1.綱紀粛正の通達の、細目作成における参考意見の収受

2.綱紀粛正の通達の今後の展開について

となっている。


 1.は主に通達に賛成する浮気否定派貴族夫人の意を酌むものであり、2.はもし、この通達に否定的な意見が出てくれば通達を骨抜きにすることもできるし、通達に肯定的な意見が出てくれば、通達をさらに徹底し罰則規定をも織り込むことが出来る。いわば諸刃の剣となりうる議題である。


 議題の設定の仕方は浮気肯定派貴族にも浮気否定派貴族夫人にも好意的に受け止められた。議長は皇帝がすることになった。この公聴会で意見を述べたい者は事前に自分の述べる意見の要約書を公聴会の2か月前までに提出する。意見を述べたい者が多い場合は、その中から選ばれることになった。意見発言者の決定は公聴会の1か月前までに決定することとなった。


 公聴会は2日間にわたって行うこととした。1日目は午前中に今回の通知の内容を帝国の法務局より説明する。午後は、議題1について意見陳述者が最初事前に提出した自分の意見について10分間陳述を行う。それに対して20分間質問を受け、それに回答していく。それを順番に8人行うという流れとした。2日目は議題2について、今度は午前午後8人づつの意見陳述者が意見を述べて質問を受け回答するという流れとした。


 公聴会の開催の発表が行われると、浮気肯定派貴族、浮気否定派貴族夫人ともにしのぎを削る戦いとなった。とにかく自分の意見を述べて質問が出た場合は、これに回答しなければならないのである。若し、質問に回答できなければ自分の意見が否定されかねない。逆に相手の意見に質問して相手の意見をつぶせたら自分たちが望む展開に持っていける。1日目は参考意見の聴取なので、それほど問題ではない。問題は2日目である。ここはとにかく弁の立つものを人選しなければならない。

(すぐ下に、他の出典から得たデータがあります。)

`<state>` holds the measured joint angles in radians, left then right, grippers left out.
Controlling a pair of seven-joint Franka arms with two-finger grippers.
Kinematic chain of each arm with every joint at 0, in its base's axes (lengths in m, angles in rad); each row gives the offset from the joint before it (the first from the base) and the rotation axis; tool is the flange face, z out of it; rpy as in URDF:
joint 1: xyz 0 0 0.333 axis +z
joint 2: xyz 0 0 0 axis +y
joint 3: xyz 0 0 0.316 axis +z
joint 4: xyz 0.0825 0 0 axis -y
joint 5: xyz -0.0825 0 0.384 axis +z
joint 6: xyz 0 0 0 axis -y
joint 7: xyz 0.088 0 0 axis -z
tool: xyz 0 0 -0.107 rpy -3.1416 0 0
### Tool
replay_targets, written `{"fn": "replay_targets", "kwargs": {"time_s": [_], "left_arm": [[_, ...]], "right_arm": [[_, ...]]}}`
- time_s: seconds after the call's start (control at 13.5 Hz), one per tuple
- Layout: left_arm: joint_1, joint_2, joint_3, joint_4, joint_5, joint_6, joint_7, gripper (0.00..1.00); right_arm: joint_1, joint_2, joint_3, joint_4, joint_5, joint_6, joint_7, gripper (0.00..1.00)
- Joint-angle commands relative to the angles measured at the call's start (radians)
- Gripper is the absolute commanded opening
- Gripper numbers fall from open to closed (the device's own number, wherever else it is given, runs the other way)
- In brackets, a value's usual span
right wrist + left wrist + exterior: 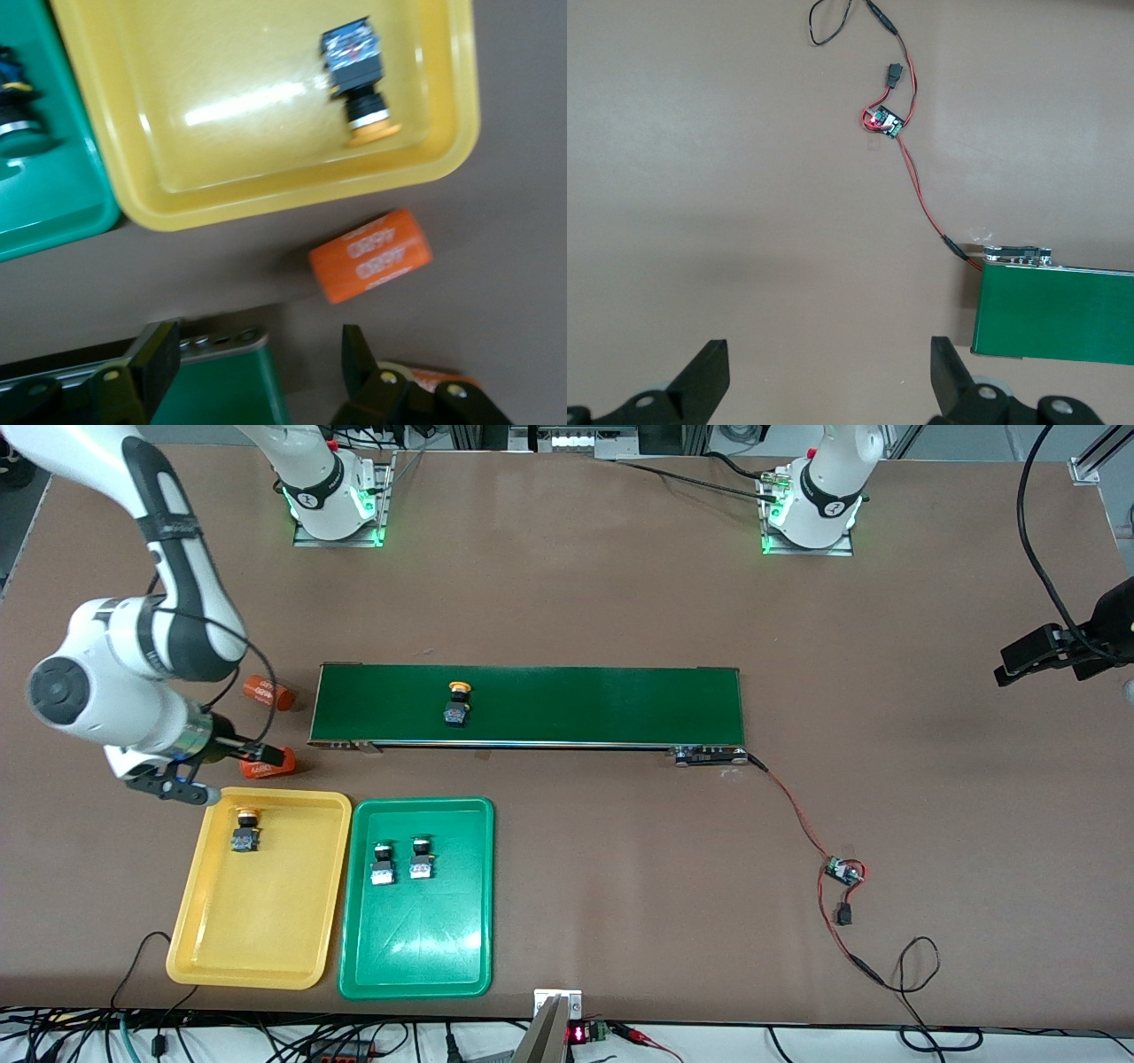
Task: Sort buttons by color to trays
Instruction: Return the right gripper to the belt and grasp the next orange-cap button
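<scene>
Now right hand point(182, 784) empty beside yellow tray point(199, 903)

Open left tool point(824, 381) over bare table point(700, 177), near conveyor belt point(1054, 314) and red wire point(921, 199).

A brown table point(620, 602) is carrying a green conveyor belt point(576, 704), a yellow tray point(213, 948) beside a green tray point(416, 948), two orange cylinders point(268, 691) near the belt's end, and a small wired circuit board point(843, 871).
</scene>
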<state>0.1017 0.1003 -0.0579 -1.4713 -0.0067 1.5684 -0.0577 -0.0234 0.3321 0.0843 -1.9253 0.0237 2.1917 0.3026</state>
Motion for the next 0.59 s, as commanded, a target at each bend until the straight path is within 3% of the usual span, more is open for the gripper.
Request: {"fn": "replay_targets", "kwargs": {"time_s": [0.0, 0.52], "left_arm": [[0.001, -0.027, 0.001, -0.027, -0.009, 0.001, 0.018, 1.00], [0.001, -0.024, 0.003, -0.026, -0.009, 0.007, 0.018, 1.00]], "right_arm": [[0.011, -0.119, 0.060, -0.171, 0.010, 0.101, 0.102, 0.83], [0.178, -0.163, 0.075, -0.250, 0.006, 0.152, 0.341, 0.83]]}}
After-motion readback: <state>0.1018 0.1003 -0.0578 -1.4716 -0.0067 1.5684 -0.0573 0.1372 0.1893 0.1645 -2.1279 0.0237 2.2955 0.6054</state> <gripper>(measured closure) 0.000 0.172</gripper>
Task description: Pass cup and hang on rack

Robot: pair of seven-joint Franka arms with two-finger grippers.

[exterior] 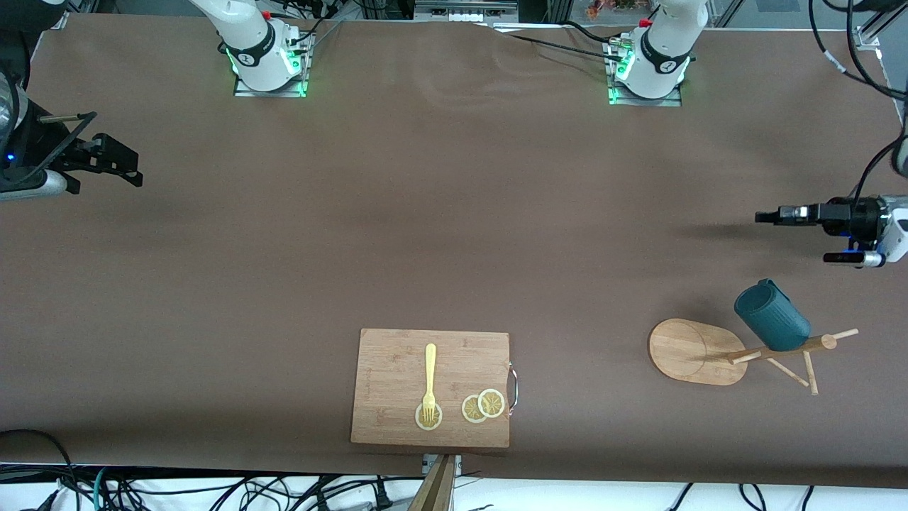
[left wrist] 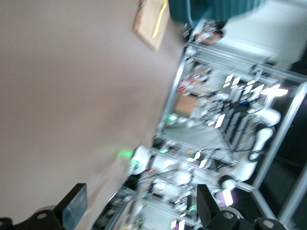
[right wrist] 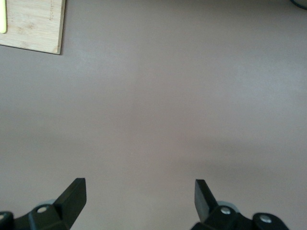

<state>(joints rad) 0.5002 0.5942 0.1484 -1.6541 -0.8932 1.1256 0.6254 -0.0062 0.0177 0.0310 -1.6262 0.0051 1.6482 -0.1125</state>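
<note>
Over the matte brown surface (exterior: 454, 234) at its own end, the right claw (exterior: 131, 169) hangs released; nearer the camera a rectangular bamboo board (exterior: 431, 387) carries a yellow fork (exterior: 429, 380) and lemon slices (exterior: 483, 406). Toward the left arm's end, the ribbed teal cup (exterior: 772, 315) hangs on the bamboo rack (exterior: 699, 351) with oval base and thin pegs, the left claw (exterior: 770, 217) released above; only its wrist view shows the lab frames.

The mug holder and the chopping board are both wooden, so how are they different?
The rack has an oval base, a pole and thin pegs; the cutting board is a flat rectangle with a metal handle. The rack carries the teal cup; the board carries a yellow fork and lemon slices. The rack sits toward the left arm's end. Both are light bamboo.
</note>
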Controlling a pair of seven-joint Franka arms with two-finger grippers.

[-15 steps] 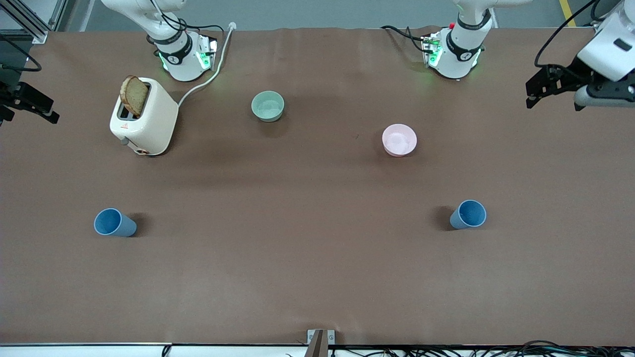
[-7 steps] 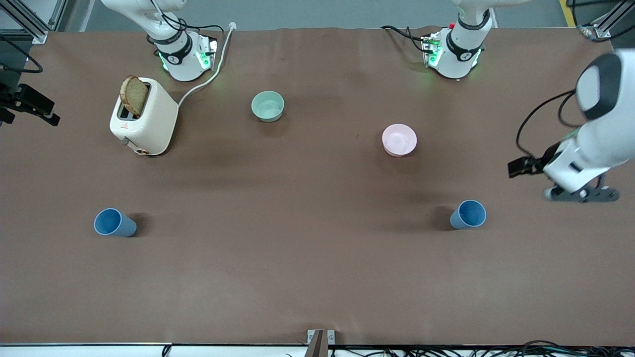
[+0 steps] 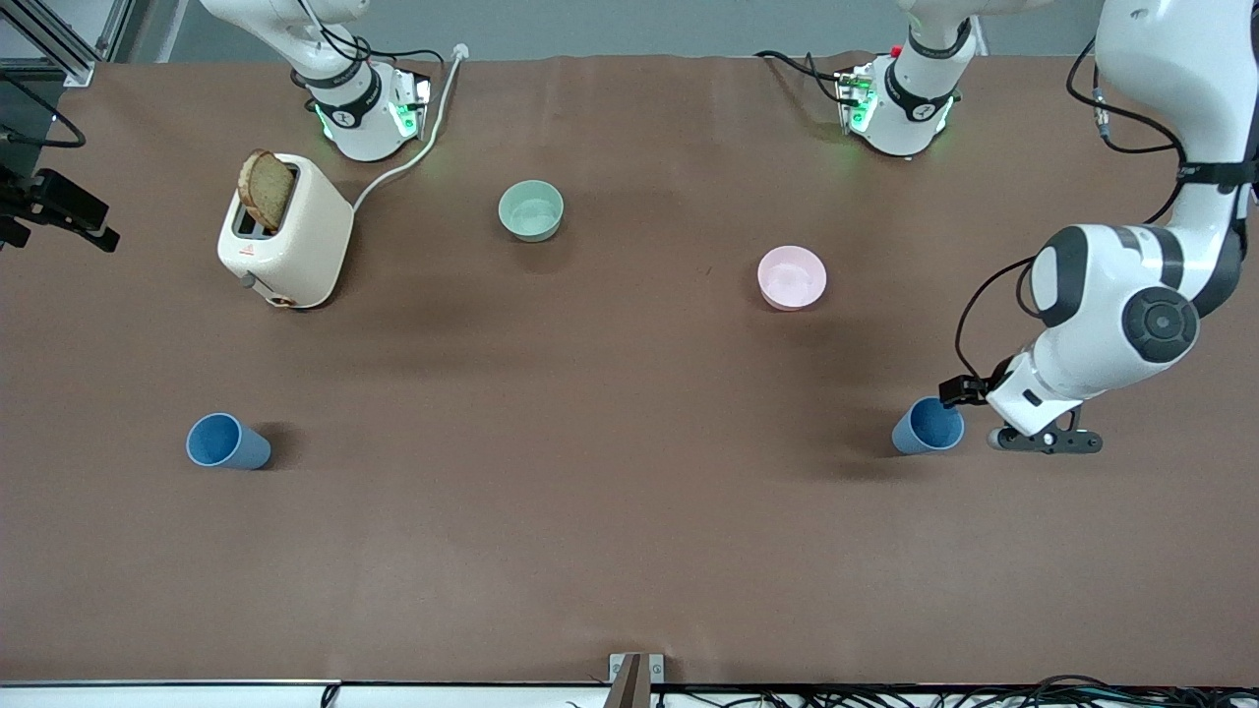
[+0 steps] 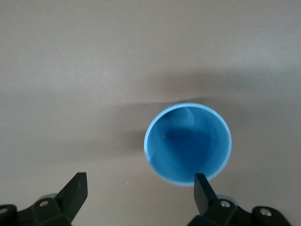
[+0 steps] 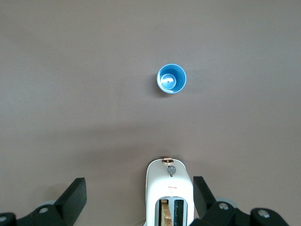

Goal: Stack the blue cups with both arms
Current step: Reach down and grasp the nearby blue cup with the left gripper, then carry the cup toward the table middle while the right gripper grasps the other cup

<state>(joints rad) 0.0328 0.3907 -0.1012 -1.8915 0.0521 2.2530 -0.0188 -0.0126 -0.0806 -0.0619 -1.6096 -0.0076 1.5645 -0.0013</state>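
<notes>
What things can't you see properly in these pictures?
- Right gripper: the front view's edge cuts it off; the right wrist view shows only its open jaws, above the toaster.
- Left gripper: the front view hides it under the left arm, beside a blue cup. Whether it touches the cup cannot be told.
- Toast: its lower part is hidden in the toaster slot.
</notes>
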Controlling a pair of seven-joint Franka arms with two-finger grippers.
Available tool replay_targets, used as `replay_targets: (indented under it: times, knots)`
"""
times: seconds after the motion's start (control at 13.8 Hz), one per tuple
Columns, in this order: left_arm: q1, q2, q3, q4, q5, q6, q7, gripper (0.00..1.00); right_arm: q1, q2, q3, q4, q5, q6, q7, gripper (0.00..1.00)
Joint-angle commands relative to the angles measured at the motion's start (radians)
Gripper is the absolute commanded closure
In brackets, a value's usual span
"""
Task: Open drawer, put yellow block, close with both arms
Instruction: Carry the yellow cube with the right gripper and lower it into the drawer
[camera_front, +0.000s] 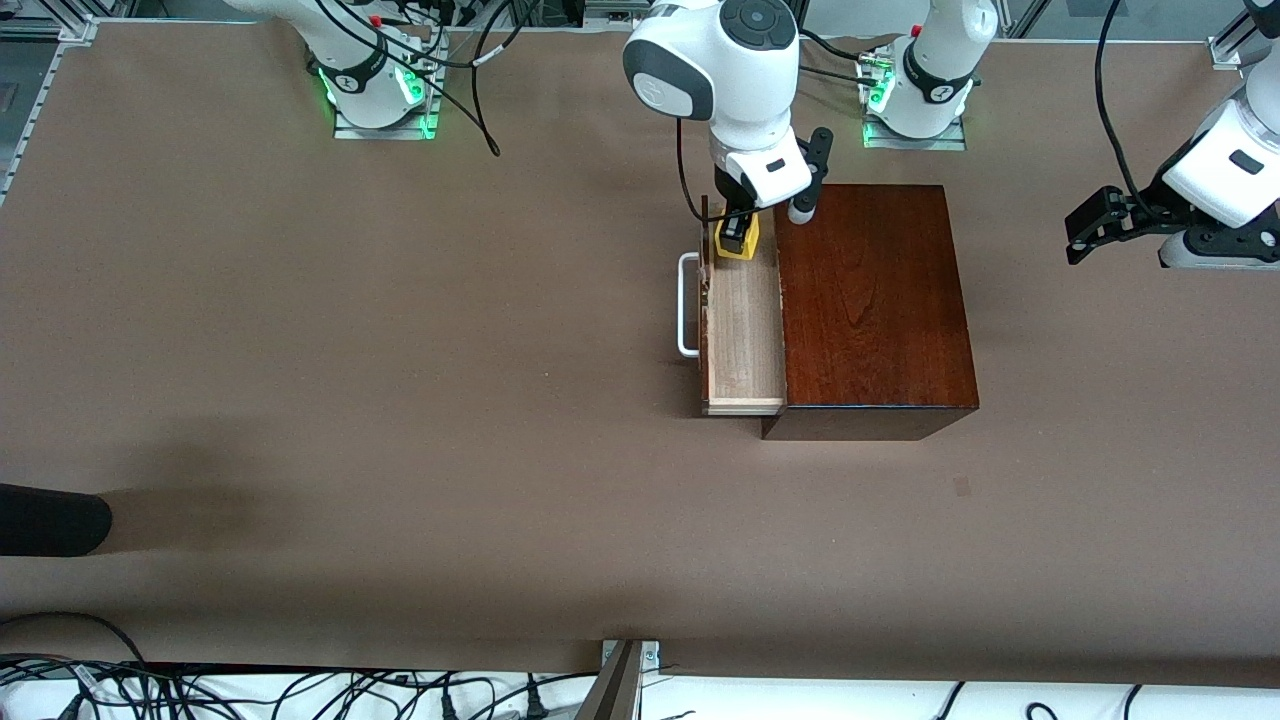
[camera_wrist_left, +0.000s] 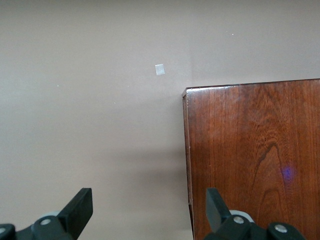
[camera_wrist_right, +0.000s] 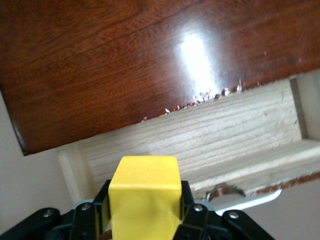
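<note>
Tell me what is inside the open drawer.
The drawer tray shows bare pale wood. Over its end nearest the robots' bases, the right gripper holds the yellow block. The part inside the box is hidden.

The drawer (camera_front: 742, 330) juts from the box (camera_front: 870, 300) at nine o'clock; the block (camera_front: 737, 240) hangs over its twelve-o'clock end.

— Access into the drawer (camera_front: 745, 335)?
— Open from above; the end nearest the bases is occupied by the right gripper (camera_front: 737, 232) clamping the yellow block (camera_front: 737, 243).
— Obstructions?
— The box (camera_front: 872, 300) beside it, the handle (camera_front: 687, 305).
</note>
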Motion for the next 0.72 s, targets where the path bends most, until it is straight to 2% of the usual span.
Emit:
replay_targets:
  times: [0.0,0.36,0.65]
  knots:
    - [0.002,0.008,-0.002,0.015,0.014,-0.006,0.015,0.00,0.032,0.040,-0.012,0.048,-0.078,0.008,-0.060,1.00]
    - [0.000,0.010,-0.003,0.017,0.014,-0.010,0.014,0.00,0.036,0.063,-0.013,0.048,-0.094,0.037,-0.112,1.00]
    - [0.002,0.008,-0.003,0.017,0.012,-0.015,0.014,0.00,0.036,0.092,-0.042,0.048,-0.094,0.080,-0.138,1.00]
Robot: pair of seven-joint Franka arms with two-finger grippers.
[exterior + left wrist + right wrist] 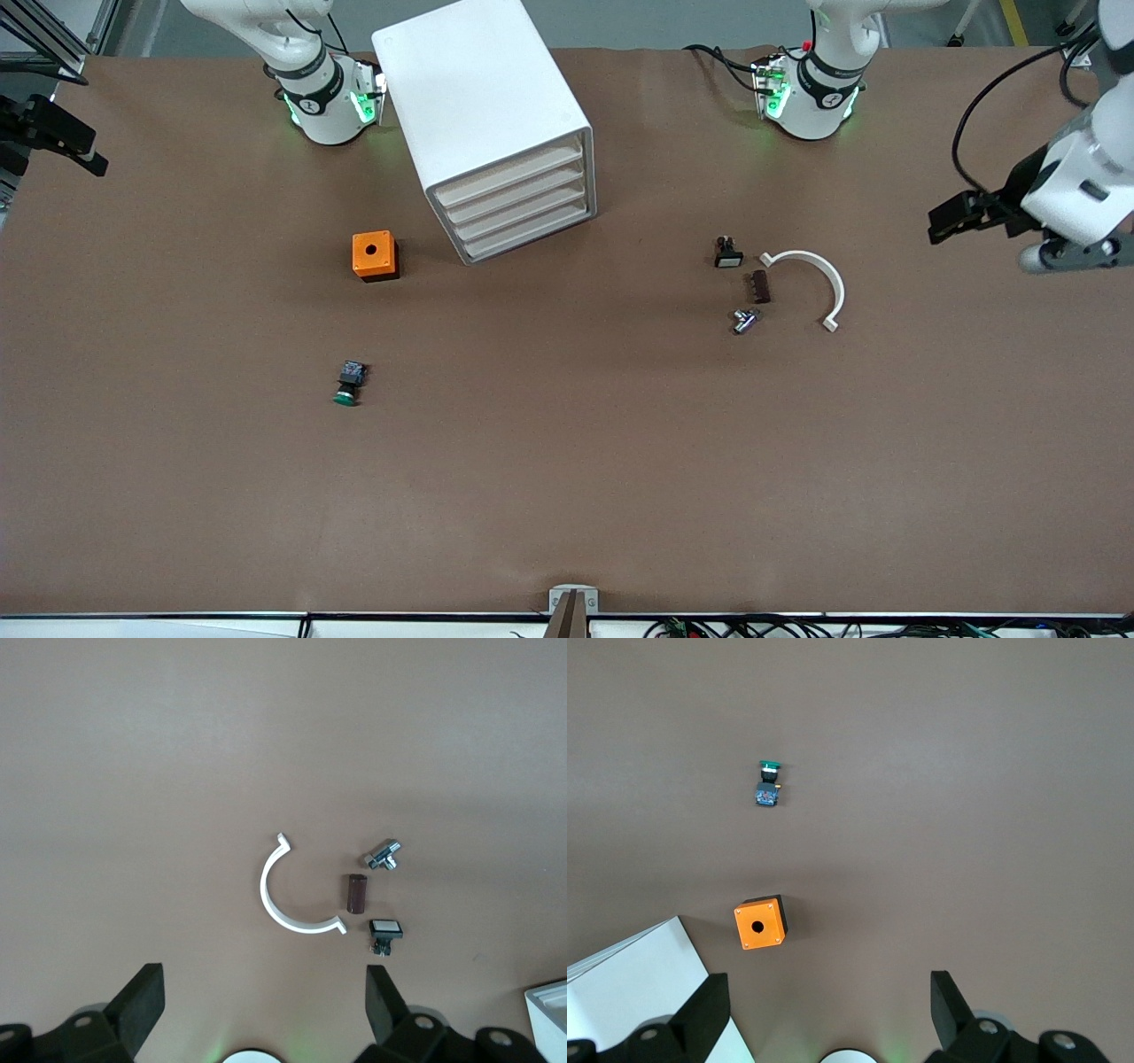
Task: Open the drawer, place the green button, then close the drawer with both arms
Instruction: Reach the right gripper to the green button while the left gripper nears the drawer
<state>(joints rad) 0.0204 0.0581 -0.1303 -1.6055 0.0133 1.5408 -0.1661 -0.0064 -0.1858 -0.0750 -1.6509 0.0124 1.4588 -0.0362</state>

 皇女殿下もこの公聴会に参加することにした。皇女殿下の取り巻きで、一番頭がいいのは計算のスキルのあるマリア伯爵令嬢である。それで、マリア伯爵令嬢には2日目の午後に出てもらうことにした。皇女殿下も公聴会に出たかったが、さすがに皇族が出るというのは問題があるとして代わりにヘレーネ子爵令嬢に1日目の午後に出てもらうことにした。


 どのような意見を述べるかを決めるまえに、事の発端となったフェアフュアングに、浮気のことについて聞いてみた。

「旦那様、3か月後に浮気の是非を問う公聴会が開催されるのだけれど、どう思います」

「浮気か。俺は浮気は自由にしたいが、面倒ごとは嫌だな。とにかく面倒な女は嫌だ。あとくされのない女ならいつでもOKだな。ただし病気持は遠慮したい」

だめだ、この男はこんな男だった。とにかく好き勝手して、後の面倒ごとはすべて私に処理させる。聞いた私がばかだっだ。


「だったら、今回出された綱紀粛正の通達どう思います」

「あの通達か、あれはあれでいいのじゃない。夫は妻を愛するべきだと思う。俺は前世で、10人の妻をもらったけど、10人とも愛していたぞ。子供も均等に作ったように思う。これは婚約も同じだと思う。それから第1夫人は大事だと思う。とにかく第1夫人がしっかりしていないと家が回らなくなる。それは困る。男が自由にするためにも第1夫人は立てるべきだと思う」


 自分が自由に浮気するためにも第1夫人は尊重すべきというフェアフュアングの意見には一言いいたいところであるが、フェアフュアングはこの通達を好意的に受け止めているようである。


 このフェアフュアングの意見も参考にして、マリア伯爵令嬢とヘレーネ子爵令嬢に自分の意見をまとめるように指示した。そして、その後みんなで議論して、意見の要約書としてまとめることにした。